Assignment
Find and copy each line of the records where the string "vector" shows up.

Dataset records

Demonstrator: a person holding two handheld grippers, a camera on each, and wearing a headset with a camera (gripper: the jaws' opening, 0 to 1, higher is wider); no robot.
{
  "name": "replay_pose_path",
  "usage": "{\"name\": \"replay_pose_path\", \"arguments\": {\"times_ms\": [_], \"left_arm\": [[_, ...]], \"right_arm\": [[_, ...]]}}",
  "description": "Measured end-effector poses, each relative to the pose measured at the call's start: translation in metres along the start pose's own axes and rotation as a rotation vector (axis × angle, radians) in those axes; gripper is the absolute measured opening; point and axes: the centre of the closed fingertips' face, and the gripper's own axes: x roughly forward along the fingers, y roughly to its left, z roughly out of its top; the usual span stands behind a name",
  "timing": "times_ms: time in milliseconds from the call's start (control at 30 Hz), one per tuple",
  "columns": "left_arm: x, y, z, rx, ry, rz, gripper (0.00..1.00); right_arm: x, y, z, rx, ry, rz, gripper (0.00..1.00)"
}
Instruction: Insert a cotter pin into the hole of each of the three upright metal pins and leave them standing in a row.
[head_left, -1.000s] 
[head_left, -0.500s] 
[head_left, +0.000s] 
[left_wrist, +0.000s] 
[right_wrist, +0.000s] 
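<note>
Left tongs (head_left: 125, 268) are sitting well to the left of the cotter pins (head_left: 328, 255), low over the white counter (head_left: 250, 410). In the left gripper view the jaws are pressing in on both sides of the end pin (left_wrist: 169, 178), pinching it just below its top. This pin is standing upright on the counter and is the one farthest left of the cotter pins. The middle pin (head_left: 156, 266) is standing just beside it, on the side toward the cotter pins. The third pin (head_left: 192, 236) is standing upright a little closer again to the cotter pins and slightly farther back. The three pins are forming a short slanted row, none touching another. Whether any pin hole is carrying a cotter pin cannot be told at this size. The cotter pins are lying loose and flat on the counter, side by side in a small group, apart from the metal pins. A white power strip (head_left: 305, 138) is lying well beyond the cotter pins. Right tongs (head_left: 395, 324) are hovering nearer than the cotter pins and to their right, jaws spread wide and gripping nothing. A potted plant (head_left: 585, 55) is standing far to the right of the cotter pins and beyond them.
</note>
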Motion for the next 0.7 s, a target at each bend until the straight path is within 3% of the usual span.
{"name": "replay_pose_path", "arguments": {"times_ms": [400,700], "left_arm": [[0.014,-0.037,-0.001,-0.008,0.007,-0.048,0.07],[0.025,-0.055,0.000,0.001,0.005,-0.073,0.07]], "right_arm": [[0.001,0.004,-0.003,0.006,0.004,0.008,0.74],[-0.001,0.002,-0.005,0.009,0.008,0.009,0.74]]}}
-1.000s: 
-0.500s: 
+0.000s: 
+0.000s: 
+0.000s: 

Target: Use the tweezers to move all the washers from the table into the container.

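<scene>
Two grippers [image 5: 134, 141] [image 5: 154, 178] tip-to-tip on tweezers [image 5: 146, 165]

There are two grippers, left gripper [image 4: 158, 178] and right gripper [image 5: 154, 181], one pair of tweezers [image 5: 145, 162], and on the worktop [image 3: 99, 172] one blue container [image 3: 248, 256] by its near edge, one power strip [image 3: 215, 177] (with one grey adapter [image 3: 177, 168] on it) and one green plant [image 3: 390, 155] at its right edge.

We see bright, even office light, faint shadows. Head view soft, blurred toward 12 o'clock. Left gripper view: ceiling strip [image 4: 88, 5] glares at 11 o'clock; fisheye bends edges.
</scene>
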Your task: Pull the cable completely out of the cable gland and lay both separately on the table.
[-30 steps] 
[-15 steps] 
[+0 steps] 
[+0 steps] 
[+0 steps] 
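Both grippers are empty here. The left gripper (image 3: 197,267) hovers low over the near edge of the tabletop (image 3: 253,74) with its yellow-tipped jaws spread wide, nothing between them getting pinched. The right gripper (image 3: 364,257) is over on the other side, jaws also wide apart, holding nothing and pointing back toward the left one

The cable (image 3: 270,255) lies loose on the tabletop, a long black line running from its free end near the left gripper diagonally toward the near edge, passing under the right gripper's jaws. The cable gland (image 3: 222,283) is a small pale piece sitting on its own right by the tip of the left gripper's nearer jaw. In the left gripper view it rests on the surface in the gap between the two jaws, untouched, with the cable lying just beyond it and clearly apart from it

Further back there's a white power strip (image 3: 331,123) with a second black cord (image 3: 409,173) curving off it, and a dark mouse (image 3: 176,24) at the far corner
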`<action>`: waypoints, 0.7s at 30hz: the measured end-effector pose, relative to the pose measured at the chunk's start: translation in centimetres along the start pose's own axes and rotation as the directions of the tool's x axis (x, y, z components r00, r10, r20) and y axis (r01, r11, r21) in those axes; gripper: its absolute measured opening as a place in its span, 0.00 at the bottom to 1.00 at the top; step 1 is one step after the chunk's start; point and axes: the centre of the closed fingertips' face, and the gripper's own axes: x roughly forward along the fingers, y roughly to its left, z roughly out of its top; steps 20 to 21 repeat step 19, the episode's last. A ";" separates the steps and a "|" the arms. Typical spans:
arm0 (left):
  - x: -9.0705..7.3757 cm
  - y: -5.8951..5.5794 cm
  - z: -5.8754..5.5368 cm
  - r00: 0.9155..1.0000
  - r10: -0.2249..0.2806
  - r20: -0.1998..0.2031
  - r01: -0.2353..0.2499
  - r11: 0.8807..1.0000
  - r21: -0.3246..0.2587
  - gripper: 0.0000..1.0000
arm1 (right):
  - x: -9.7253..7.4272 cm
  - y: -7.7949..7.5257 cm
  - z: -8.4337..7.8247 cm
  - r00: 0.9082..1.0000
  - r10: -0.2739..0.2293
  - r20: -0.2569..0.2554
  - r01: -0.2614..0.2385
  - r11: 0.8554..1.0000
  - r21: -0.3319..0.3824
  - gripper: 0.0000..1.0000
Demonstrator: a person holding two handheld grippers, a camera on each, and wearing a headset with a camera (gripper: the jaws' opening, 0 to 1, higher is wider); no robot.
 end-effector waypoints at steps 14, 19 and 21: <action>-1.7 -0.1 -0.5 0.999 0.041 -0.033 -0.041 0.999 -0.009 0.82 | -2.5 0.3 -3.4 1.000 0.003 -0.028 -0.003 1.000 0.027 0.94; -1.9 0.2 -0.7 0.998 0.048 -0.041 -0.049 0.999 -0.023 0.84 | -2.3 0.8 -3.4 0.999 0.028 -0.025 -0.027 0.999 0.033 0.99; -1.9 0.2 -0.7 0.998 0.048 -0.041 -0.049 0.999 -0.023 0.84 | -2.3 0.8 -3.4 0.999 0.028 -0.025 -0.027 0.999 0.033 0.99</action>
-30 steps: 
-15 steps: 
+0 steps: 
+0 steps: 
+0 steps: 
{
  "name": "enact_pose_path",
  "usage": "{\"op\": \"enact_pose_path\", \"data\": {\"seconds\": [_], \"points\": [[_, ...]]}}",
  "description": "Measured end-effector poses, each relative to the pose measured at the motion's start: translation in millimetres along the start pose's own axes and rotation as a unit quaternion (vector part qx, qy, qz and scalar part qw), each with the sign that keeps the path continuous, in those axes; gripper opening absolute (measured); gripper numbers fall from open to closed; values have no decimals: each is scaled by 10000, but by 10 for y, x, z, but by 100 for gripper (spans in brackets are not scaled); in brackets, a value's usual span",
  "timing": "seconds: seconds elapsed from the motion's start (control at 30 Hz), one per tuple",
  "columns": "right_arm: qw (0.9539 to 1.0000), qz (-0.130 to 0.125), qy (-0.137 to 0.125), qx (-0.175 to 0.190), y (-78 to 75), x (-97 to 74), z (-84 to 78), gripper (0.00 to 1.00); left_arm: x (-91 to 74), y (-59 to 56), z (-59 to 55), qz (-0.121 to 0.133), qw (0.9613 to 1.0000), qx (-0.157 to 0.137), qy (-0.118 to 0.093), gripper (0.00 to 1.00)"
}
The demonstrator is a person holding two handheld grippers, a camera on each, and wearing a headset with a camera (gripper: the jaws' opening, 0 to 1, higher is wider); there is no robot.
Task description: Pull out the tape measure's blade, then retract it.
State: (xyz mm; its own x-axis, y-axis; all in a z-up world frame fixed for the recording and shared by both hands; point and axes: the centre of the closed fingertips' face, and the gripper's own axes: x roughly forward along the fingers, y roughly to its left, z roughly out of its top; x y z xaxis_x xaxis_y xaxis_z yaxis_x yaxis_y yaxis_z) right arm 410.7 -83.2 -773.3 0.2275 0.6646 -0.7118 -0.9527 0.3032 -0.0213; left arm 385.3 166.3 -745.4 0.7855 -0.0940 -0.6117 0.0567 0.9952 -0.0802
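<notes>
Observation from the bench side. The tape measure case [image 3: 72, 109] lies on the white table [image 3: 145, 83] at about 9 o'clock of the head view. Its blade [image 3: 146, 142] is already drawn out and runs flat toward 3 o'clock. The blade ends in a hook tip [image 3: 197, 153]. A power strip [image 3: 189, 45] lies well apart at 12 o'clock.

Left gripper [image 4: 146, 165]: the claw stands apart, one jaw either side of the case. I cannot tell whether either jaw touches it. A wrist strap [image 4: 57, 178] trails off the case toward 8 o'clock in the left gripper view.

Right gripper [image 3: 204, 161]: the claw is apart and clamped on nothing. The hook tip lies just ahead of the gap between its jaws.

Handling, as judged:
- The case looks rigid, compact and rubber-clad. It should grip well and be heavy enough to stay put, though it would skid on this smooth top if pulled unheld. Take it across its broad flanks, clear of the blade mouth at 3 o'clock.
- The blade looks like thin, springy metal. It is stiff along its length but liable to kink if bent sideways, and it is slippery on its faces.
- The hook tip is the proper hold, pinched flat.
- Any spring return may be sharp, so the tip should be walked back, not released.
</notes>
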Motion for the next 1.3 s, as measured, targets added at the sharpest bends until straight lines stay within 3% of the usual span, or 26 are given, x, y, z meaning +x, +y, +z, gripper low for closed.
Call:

Written response
  "description": "Measured end-effector poses, each relative to the pose measured at the call's start: translation in metres along the start pose's own axes and rotation as a rotation vector (axis × angle, radians) in those axes; gripper is the absolute measured opening; point and axes: the centre of the closed fingertips' face, and the gripper's own axes: x roughly forward along the fingers, y roughly to its left, z roughly out of its top; the usual span stands behind a name",
  "description": "Measured end-effector poses, each relative to the pose measured at the motion's start: translation in millimetres along the start pose's own axes and rotation as a unit quaternion (vector part qx, qy, qz and scalar part qw), each with the sign that keeps the path continuous, in those axes; gripper opening absolute (measured); gripper numbers fall from open to closed; values have no decimals: each is scaled by 10000, but by 10 for y, x, z, but by 100 for gripper (spans in brackets are not scaled); in brackets, a value's usual span",

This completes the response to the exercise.